---------- Records shown
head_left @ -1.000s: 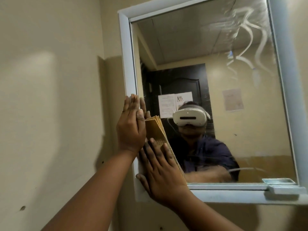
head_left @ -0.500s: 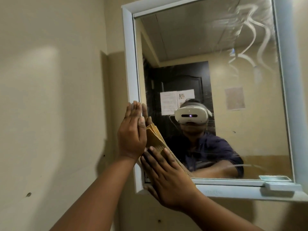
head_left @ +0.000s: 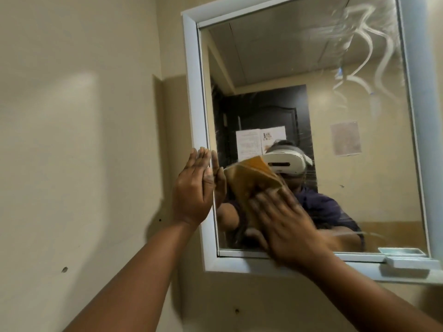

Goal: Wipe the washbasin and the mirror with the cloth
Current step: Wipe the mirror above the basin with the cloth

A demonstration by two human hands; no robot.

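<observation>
A wall mirror (head_left: 347, 144) in a pale blue-white frame (head_left: 193, 92) fills the upper right. White smear streaks (head_left: 369, 44) mark its top right glass. My right hand (head_left: 285, 219), blurred, presses a folded orange-yellow cloth (head_left: 249, 180) flat against the lower left of the glass. My left hand (head_left: 191, 190) rests flat, fingers up, on the frame's left edge beside the cloth. The washbasin is out of view.
A small pale soap shelf (head_left: 407, 262) juts from the frame's bottom right corner. Beige walls (head_left: 84, 140) meet in a corner just left of the mirror. The glass reflects a person wearing a white headset and a dark door.
My right hand has slid the cloth to the right across the glass, away from the left frame edge. My left hand stays on the frame.
</observation>
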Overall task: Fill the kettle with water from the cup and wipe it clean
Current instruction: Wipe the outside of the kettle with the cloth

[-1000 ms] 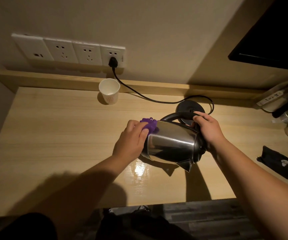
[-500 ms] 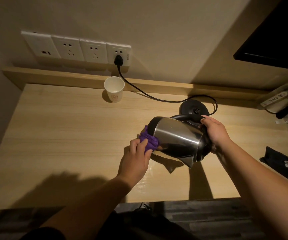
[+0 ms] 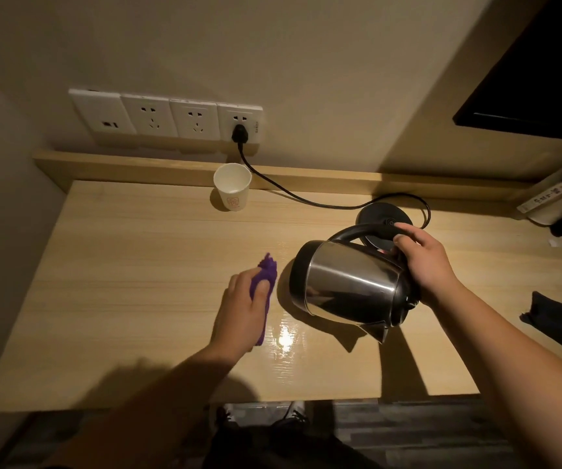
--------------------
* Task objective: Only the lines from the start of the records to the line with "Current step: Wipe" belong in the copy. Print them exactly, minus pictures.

* Solution to this task:
head_left @ -1.000s: 
head_left @ -0.500s: 
head_left @ +0.000s: 

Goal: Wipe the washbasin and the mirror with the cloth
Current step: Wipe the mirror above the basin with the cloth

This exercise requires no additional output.